Кэлен вытащила руку из-под ладони Кары, прикоснулась пальцами к её щеке, подалась вперед, к ней, и просто поцеловала. Мягко, нежно и глубоко… Успела заметить мелькнувшую в зеленых глазах благодарность — перед тем, как Кара опустила ресницы, отдавшись этому поцелую, откликнувшись на него не просто губами — всей собой.
Ночь.
Удивительное время. Любимое время. Для Кэлен ночь всегда была полна тайн, скрытых смыслов, волнующих надежд, манящих обещаний… чего? Бог его знает. Чудес, может. Ну, а что? Ведь именно ночью случилось с ней, с Кэлен, это чудо: она познакомилась с Карой. Кара… ночной житель с дневным теплым солнцем в глазах. Разве это не чудо? Да самое настоящее же, ну! И затем все продолжалось, развивалось именно по ночам: волшебство их встреч, магия рождающейся на этих свиданиях любви… взаимной, а оттого особенно чудесной.

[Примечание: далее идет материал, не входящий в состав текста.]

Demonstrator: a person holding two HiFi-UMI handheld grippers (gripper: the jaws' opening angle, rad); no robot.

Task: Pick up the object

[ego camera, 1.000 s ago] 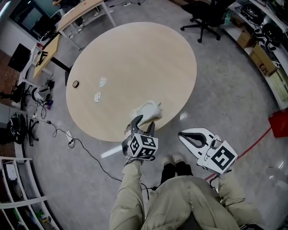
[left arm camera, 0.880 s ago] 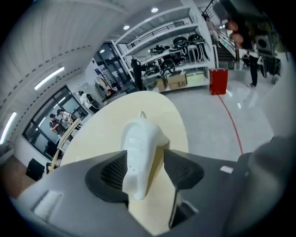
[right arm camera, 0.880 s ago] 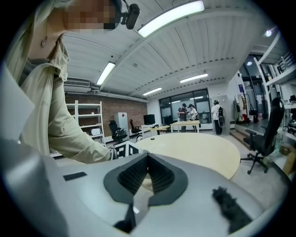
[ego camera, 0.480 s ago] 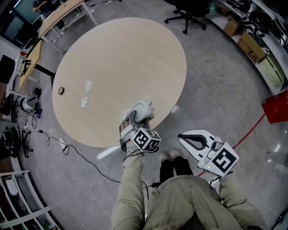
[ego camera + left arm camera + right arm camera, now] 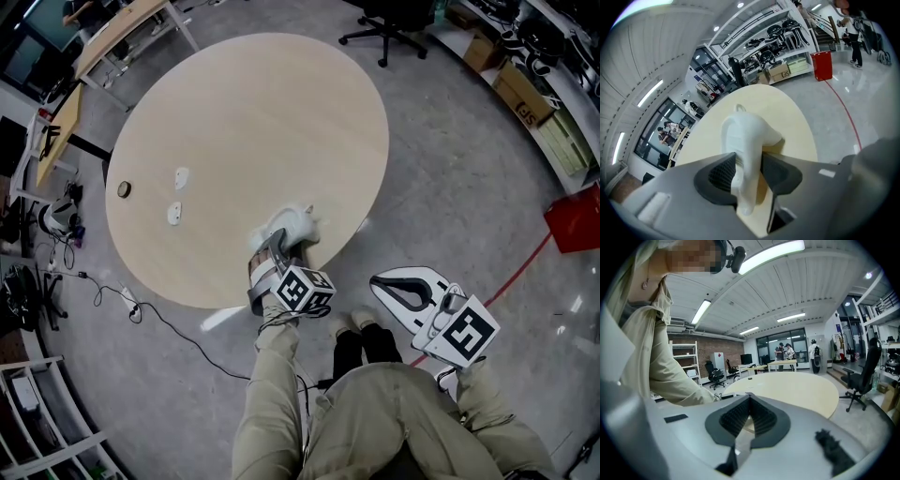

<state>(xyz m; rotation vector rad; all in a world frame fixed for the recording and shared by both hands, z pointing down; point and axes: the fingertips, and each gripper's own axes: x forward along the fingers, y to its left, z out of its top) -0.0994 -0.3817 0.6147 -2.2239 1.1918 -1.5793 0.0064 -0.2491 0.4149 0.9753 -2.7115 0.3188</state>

Нет, конечно же, день Кэлен тоже любила. Радовалась солнечному свету и новым возможностям. Но… сколько она себя помнила, её дни всегда были заполнены до отказа — делами, хлопотами, суетой, общением, зачастую не слишком приятным, обязанностями… Совсем как вот это, минувшее, воскресенье. Сумасшедший же был день, ну! Не удивительно, что Кэлен даже обрадовалась, когда над Филадельфией окончательно сгустились сумерки, переплавив голубовато-сизый вечер в ночь и расшив синий бархат неба крупными хрустальными бусинами звезд. Которых, кстати, они, Кэлен с Карой, и не увидели бы во всей красе, если бы там, у подъезда дома 1015 на Честнат-стрит, после поцелуя Кэлен не спросила:
— Ты хочешь домой? Сейчас?
— Ну… — Кара стрельнула взглядом, отвела его привычно. Улыбнулась едва заметно — намек, обещание улыбки: — Если только для того, чтобы… продолжить в спальне…
— Продолжить стоит определенно, — Кэлен прикоснулась губами к уголку её губ. — Только не в спальне… и не дома.
— А где? — Кара даже в глаза ей уставилась, прямо, не отрываясь — от изумления, не иначе.
— Под звездами, — загадочно шепнула Кэлен. Пообещала: — Тебе понравится! — и, не дожидаясь согласия — она и не сомневалась, впрочем, что Кара согласиться! — завела двигатель и увезла Кару в Харбор-парк на Спрус-стрит.